Excerpts from a dataset:
━━━━━━━━
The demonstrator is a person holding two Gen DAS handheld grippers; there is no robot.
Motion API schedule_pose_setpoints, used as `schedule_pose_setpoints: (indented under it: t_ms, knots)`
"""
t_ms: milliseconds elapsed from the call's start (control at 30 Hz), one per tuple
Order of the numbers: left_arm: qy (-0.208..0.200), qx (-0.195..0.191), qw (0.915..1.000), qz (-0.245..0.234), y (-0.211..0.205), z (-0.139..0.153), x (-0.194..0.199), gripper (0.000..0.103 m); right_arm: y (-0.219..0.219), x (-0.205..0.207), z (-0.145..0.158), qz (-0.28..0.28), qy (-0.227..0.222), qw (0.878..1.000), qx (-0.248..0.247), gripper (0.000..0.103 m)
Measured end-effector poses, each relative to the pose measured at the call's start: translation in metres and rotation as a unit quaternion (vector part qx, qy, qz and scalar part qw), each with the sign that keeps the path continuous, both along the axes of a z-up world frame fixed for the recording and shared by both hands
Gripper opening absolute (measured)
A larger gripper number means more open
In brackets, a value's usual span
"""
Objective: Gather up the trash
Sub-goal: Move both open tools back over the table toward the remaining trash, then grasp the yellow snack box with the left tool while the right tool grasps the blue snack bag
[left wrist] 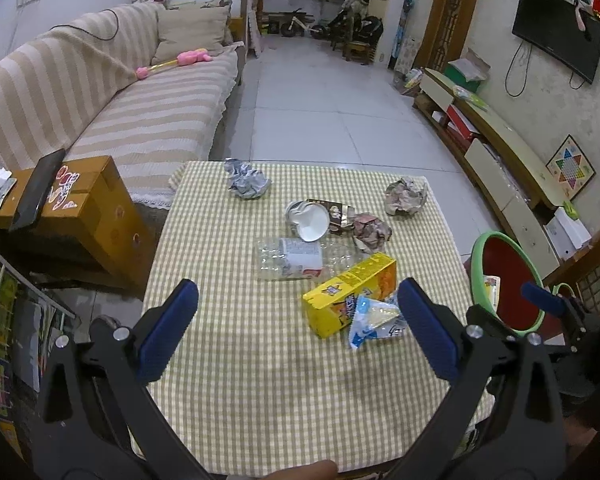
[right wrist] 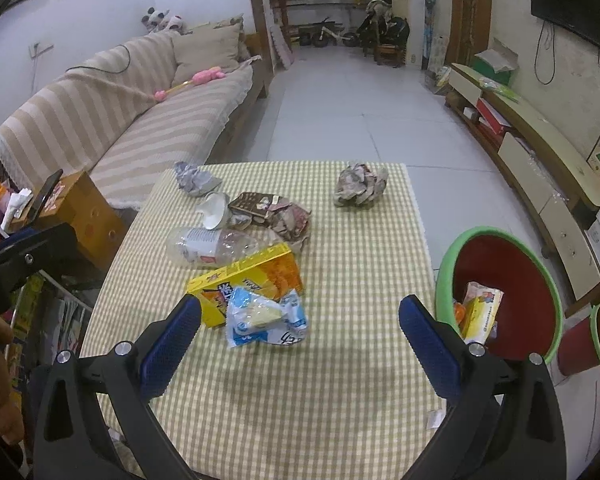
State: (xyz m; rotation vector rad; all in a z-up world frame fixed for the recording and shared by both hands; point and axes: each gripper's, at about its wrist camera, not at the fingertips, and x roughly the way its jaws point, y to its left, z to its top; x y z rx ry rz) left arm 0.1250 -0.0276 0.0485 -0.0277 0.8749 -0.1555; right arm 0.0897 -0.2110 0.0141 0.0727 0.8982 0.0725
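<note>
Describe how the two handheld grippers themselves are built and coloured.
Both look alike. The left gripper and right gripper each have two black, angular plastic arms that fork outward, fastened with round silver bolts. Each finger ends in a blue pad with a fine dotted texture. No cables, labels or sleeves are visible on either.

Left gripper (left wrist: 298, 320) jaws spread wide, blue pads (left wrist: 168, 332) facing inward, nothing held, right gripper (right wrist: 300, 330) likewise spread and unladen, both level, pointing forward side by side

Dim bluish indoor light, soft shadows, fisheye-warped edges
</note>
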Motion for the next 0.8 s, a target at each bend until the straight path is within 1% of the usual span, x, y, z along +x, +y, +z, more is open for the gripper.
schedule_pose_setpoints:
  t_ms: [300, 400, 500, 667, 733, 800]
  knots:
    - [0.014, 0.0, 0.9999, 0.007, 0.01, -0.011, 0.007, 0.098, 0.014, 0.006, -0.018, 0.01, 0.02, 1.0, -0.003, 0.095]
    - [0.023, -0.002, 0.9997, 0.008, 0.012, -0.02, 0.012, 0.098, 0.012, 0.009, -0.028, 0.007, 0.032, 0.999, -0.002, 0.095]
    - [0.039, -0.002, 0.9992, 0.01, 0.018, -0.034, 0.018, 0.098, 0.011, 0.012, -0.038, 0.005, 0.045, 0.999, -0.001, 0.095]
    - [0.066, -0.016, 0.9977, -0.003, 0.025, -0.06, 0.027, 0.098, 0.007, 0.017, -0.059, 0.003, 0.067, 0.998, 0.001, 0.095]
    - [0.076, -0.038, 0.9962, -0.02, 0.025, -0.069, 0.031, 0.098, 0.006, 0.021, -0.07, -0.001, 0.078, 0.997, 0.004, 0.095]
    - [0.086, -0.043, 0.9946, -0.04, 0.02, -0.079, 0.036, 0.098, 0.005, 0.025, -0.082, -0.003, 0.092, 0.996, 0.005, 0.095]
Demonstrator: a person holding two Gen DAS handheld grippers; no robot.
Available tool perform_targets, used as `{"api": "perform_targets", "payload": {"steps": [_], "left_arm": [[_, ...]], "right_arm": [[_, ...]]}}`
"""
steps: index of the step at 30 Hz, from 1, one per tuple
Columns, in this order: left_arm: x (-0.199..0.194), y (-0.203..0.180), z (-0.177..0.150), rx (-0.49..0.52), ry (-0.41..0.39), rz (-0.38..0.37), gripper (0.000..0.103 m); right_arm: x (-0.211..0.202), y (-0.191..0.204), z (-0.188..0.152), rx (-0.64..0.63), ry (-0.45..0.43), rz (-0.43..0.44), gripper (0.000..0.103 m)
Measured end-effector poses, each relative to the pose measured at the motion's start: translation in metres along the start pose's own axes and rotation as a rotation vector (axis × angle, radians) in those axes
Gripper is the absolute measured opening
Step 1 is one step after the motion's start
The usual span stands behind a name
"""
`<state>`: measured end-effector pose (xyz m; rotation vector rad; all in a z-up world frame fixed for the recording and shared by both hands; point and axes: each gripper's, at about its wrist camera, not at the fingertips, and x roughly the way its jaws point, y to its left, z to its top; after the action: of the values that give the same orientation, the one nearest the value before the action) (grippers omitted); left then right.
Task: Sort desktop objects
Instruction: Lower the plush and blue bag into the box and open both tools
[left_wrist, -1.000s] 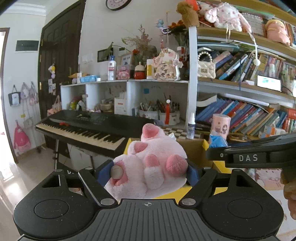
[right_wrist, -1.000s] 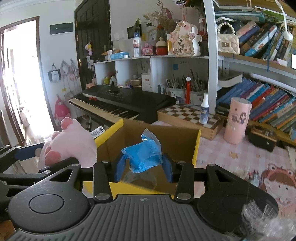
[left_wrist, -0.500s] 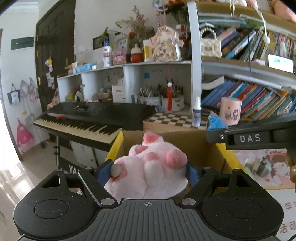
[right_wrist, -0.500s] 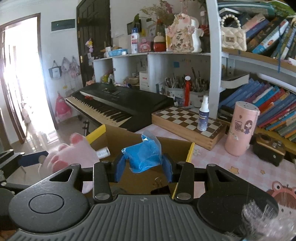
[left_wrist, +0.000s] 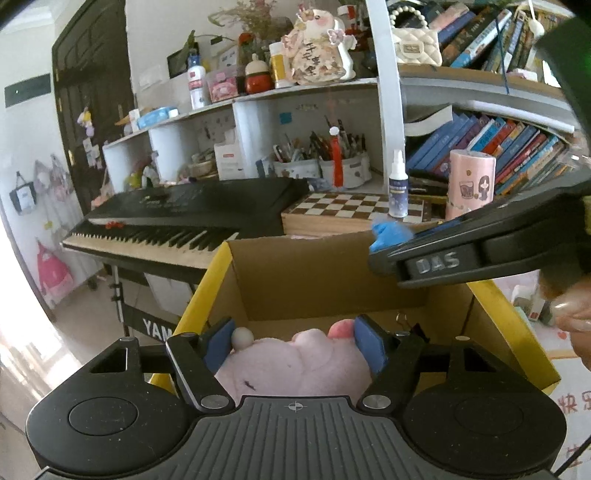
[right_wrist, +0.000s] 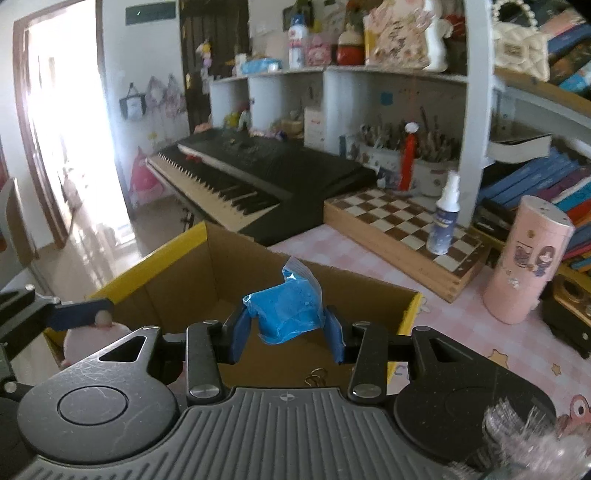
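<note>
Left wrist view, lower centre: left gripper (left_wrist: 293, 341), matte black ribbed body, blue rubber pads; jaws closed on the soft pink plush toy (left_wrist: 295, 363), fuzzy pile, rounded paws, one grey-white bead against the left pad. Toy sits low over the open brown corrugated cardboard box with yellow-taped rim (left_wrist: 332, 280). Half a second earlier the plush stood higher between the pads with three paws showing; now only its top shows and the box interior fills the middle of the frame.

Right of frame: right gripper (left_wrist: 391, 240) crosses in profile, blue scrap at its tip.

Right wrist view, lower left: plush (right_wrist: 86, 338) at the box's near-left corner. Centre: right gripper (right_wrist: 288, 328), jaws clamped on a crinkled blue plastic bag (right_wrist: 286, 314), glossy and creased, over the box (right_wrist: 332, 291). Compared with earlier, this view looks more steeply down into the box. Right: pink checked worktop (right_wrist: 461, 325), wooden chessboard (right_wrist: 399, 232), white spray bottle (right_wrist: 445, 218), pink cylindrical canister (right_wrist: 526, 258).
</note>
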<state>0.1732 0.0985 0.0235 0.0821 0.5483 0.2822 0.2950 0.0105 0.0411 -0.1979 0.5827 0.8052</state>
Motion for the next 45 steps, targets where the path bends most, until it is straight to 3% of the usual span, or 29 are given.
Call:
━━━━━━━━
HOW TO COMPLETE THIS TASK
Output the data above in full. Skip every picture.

RESULT FOR THIS TASK
The demonstrator is a person holding two Gen DAS handheld grippers; there is no robot.
Motion API schedule_pose_setpoints, used as `schedule_pose_setpoints: (indented under it: t_ms, knots)`
"""
t_ms: milliseconds elapsed from the call's start (control at 30 Hz), one per tuple
Order of the numbers: left_arm: qy (-0.208..0.200), qx (-0.195..0.191), qw (0.915..1.000), qz (-0.245..0.234), y (-0.211..0.205), z (-0.139..0.153), x (-0.194..0.199), gripper (0.000..0.103 m); right_arm: y (-0.219..0.219), x (-0.205..0.207), z (-0.145..0.158), qz (-0.28..0.28), qy (-0.227..0.222), qw (0.878..1.000), qx (-0.248..0.247), gripper (0.000..0.103 m)
Measured end-effector poses, each relative to the pose measured at the call's start: translation in metres and rotation as a unit quaternion (vector part qx, qy, qz and scalar part qw), each with the sign that keeps the path continuous, both along the axes of a z-up world frame fixed for the recording and shared by both hands
Gripper opening absolute (measured)
A larger gripper number means more open
In brackets, a value's usual span
"""
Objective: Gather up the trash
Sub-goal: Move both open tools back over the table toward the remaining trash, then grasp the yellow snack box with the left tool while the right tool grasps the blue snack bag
[left wrist] 
[right wrist] 
State: (xyz m; rotation vector rad; all in a z-up world frame fixed for the recording and shared by both hands; point and axes: each gripper's, at about its wrist camera, not at the fingertips, and x roughly the way its jaws point, y to its left, z to its top; x y z rx ry rz) left arm 0.1250 -0.0276 0.0485 -0.0277 0.8749 -0.1555; right arm 0.0897 -0.2110 0.0141 0.0727 0.8982 0.0725
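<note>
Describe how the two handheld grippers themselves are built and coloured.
Both look alike. The left gripper and right gripper each have two black, angular plastic arms that fork outward, fastened with round silver bolts. Each finger ends in a blue pad with a fine dotted texture. No cables, labels or sleeves are visible on either.

Left gripper (left wrist: 298, 320) jaws spread wide, blue pads (left wrist: 168, 332) facing inward, nothing held, right gripper (right wrist: 300, 330) likewise spread and unladen, both level, pointing forward side by side

Dim bluish indoor light, soft shadows, fisheye-warped edges
</note>
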Motion for the next 0.8 s, a target at each bend until the straight path is within 1% of the usual span, x, y, z along +x, +y, +z, more is open for the gripper.
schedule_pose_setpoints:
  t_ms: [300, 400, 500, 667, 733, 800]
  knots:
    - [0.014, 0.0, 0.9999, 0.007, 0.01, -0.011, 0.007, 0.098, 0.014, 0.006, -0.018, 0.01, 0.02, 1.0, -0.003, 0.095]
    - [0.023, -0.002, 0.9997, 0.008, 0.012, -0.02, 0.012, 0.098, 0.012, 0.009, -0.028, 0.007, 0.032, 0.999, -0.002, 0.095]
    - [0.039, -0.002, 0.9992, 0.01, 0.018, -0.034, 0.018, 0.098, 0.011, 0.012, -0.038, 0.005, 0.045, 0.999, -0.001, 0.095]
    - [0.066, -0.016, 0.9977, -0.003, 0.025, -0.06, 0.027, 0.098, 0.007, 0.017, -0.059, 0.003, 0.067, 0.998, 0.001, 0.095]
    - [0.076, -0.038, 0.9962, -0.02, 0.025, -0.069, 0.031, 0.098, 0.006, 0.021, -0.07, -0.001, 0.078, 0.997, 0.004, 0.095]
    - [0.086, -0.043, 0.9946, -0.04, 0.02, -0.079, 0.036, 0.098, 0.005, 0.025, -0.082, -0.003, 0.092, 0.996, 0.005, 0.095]
Demonstrator: a person holding two Gen DAS handheld grippers; no robot.
Available tool perform_targets, used as `{"api": "perform_targets", "payload": {"steps": [_], "left_arm": [[_, ...]], "right_arm": [[_, ...]]}}`
"""
steps: index of the step at 30 Hz, from 1, one per tuple
Columns, in this order: left_arm: x (-0.199..0.194), y (-0.203..0.180), z (-0.177..0.150), rx (-0.49..0.52), ry (-0.41..0.39), rz (-0.38..0.37), gripper (0.000..0.103 m); right_arm: x (-0.211..0.202), y (-0.191..0.204), z (-0.188..0.152), rx (-0.64..0.63), ry (-0.45..0.43), rz (-0.43..0.44), gripper (0.000..0.103 m)
Measured end-effector poses, each relative to the pose measured at the motion's start: translation in metres along the start pose's own axes and rotation as a rotation vector (axis × angle, radians) in those axes
Gripper is the absolute measured opening
Step 1 is one step after the motion's start
The usual span stands behind a name
"""
`<state>`: measured end-effector pose (xyz m; rotation vector rad; all in a z-up world frame fixed for the recording and shared by both hands; point and axes: each gripper's, at about its wrist camera, not at the fingertips, and x roughly the way its jaws point, y to its left, z to its top; after the action: of the values that give the same orientation, the one nearest the value before the action) (grippers omitted); left then right.
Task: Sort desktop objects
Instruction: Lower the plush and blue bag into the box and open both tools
[left_wrist, -1.000s] 
[right_wrist, -1.000s] 
[left_wrist, -0.500s] 
[right_wrist, -0.500s] 
[left_wrist, +0.000s] 
[right_wrist, +0.000s] 
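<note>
Left wrist view, lower centre: left gripper (left_wrist: 293, 341), matte black ribbed body, blue rubber pads; jaws closed on the soft pink plush toy (left_wrist: 295, 363), fuzzy pile, rounded paws, one grey-white bead against the left pad. Toy sits low over the open brown corrugated cardboard box with yellow-taped rim (left_wrist: 332, 280). Half a second earlier the plush stood higher between the pads with three paws showing; now only its top shows and the box interior fills the middle of the frame.

Right of frame: right gripper (left_wrist: 391, 240) crosses in profile, blue scrap at its tip.

Right wrist view, lower left: plush (right_wrist: 86, 338) at the box's near-left corner. Centre: right gripper (right_wrist: 288, 328), jaws clamped on a crinkled blue plastic bag (right_wrist: 286, 314), glossy and creased, over the box (right_wrist: 332, 291). Compared with earlier, this view looks more steeply down into the box. Right: pink checked worktop (right_wrist: 461, 325), wooden chessboard (right_wrist: 399, 232), white spray bottle (right_wrist: 445, 218), pink cylindrical canister (right_wrist: 526, 258).
</note>
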<state>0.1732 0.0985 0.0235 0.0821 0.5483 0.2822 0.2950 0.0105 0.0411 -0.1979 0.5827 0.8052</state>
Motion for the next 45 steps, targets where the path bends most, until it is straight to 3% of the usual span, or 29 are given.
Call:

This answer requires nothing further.